In other words, Bitcoin's UTXO model makes the state apparent, so it's easy (though still a hassle) to pattern match the state of a UTXO against the desired script template. With Ethereum's account model, there is a lot of hidden state and opaque transactions, and the event log is how users watching the chain can ascertain what did or didn't happen. And so we need to emit events to the log anytime anything happens.

fare commented 5 years ago

(These are excellent questions, and it took me months to figure out how things did or didn't work.)

jeapostrophe commented 5 years ago

We could indeed have a new contract for each game, but 1- it would cost more gas, 2- the code to check that the correct contract was used would be more complex, and 3- it would be much more hassle to listen to the chain to discover contracts, so we'd need an offchain messaging mechanism that would put us back a few weeks.

1 --- Why does it cost more gas? When the Factory constructs the instance for the game, isn't that the same thing as deploying?

2 --- There is a lot of existing machinery to check that contract source at an address corresponds to certain source code. We can certainly just check that the bytecode is the same as the bytecode we generated.

3 --- At this point, whether we have a factory or not, the contract addresses are communicated out-of-band (i.e. copy & paste in the demo.)

fare commented 5 years ago

It's worth it measuring how much more or less gas it costs to use a factory:

jeapostrophe commented 5 years ago

By my reading, this means the answer is "We have no idea if a factory is really necessary, but it seems like it might". Given that it is definitely more complicated and the answer is not clear, I say delay until the future.

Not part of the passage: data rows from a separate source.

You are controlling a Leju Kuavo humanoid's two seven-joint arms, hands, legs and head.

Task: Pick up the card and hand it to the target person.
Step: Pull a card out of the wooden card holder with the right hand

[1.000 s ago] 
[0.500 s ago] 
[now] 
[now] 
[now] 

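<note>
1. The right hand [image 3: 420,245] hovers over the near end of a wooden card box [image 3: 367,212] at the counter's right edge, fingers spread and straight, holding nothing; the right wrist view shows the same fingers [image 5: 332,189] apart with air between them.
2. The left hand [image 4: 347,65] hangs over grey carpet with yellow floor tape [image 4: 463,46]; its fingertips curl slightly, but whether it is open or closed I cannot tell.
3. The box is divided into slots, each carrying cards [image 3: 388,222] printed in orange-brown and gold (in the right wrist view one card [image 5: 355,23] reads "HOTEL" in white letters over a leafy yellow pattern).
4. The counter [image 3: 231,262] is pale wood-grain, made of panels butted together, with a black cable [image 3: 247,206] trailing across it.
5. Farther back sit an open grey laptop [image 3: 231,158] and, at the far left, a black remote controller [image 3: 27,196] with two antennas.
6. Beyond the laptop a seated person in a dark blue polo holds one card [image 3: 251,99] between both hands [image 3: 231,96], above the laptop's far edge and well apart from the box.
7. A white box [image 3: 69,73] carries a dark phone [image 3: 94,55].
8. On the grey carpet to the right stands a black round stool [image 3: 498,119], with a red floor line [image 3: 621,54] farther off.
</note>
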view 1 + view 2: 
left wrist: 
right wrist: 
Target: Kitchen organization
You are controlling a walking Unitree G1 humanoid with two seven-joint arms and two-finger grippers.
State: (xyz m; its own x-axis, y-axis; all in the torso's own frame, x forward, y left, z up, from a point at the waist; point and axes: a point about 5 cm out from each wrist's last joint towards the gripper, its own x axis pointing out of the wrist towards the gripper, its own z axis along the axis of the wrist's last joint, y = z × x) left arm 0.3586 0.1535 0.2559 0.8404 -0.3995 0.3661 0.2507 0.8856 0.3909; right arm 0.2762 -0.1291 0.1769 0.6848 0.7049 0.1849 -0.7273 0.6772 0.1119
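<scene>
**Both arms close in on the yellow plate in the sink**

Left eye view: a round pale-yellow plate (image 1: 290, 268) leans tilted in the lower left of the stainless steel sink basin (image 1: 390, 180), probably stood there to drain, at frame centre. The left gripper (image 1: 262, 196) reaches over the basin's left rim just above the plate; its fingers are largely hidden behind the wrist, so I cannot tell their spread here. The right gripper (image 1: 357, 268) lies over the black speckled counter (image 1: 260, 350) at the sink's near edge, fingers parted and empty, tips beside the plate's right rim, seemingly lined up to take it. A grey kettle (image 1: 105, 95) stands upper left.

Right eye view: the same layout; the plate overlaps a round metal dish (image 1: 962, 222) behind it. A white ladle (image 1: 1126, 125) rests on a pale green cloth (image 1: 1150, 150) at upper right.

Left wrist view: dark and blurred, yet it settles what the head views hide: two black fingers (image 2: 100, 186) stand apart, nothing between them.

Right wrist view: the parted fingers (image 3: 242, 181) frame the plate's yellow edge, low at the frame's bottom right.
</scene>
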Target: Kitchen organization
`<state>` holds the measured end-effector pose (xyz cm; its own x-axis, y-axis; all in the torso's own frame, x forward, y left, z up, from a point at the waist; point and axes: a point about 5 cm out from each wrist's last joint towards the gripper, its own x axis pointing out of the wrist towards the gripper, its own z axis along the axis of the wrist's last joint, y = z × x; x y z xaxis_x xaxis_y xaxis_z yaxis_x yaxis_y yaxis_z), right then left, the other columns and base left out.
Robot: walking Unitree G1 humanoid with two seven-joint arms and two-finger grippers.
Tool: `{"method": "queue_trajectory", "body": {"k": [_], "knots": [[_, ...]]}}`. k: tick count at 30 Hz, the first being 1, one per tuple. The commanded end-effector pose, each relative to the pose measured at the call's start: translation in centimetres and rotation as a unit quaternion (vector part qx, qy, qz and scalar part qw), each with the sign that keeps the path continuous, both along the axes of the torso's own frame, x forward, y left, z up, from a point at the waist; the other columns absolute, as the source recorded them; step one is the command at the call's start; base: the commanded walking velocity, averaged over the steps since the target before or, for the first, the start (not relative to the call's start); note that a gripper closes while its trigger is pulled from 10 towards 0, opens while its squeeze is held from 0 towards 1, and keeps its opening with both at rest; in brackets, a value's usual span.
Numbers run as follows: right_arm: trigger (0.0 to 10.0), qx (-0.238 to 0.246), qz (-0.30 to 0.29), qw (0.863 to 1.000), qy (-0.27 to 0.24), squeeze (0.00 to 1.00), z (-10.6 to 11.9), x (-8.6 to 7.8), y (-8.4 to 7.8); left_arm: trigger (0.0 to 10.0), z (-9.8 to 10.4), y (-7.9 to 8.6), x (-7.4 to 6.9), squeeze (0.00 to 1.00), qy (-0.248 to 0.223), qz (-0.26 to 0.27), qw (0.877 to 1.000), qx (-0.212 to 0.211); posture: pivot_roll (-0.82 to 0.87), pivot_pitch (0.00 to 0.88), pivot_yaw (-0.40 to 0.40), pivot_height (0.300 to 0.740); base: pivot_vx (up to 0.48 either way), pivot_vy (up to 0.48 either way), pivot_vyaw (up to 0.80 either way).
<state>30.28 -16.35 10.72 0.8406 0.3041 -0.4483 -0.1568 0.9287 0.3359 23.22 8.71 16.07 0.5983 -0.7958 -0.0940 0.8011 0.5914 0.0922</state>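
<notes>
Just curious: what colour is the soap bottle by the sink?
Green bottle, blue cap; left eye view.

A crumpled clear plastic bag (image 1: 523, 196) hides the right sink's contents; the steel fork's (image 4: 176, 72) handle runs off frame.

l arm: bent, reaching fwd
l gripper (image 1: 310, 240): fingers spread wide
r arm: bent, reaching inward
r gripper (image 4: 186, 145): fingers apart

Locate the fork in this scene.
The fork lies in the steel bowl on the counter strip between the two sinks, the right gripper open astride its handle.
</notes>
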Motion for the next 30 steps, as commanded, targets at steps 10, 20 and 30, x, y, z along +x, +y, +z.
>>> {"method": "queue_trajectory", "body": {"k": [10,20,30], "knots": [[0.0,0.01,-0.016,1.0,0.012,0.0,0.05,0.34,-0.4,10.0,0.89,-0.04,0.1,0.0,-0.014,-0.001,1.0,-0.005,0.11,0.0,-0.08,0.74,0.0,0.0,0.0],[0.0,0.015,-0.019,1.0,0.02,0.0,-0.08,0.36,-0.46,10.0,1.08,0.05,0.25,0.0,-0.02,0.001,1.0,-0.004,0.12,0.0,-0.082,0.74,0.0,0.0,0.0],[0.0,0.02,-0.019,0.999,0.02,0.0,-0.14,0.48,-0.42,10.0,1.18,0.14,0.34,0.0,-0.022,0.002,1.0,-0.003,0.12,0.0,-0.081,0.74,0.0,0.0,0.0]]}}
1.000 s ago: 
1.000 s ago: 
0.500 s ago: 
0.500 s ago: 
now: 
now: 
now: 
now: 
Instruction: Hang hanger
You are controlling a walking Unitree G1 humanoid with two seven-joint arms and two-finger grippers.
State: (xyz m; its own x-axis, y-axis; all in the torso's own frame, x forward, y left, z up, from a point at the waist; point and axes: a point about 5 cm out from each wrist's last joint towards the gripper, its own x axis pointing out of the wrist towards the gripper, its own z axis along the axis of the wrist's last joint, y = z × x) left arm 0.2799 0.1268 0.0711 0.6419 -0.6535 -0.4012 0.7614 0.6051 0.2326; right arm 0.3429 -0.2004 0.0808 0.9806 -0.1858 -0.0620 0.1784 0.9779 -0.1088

jeapostrophe commented 5 years ago

Tabling this for now. In the long run, when there are choices, it makes sense for the contract to exist and have two different possible first messages. Doing this now would be more work that might need to be reverted.

fare commented 5 years ago

If the choice is made by the first participant, then it should probably be merged as "first message" using a sum type. If the choice is made by another participant, then it's already a second message.

In the short run, we should probably focus on two-player interactions, anyway, at which point standard game semantics apply.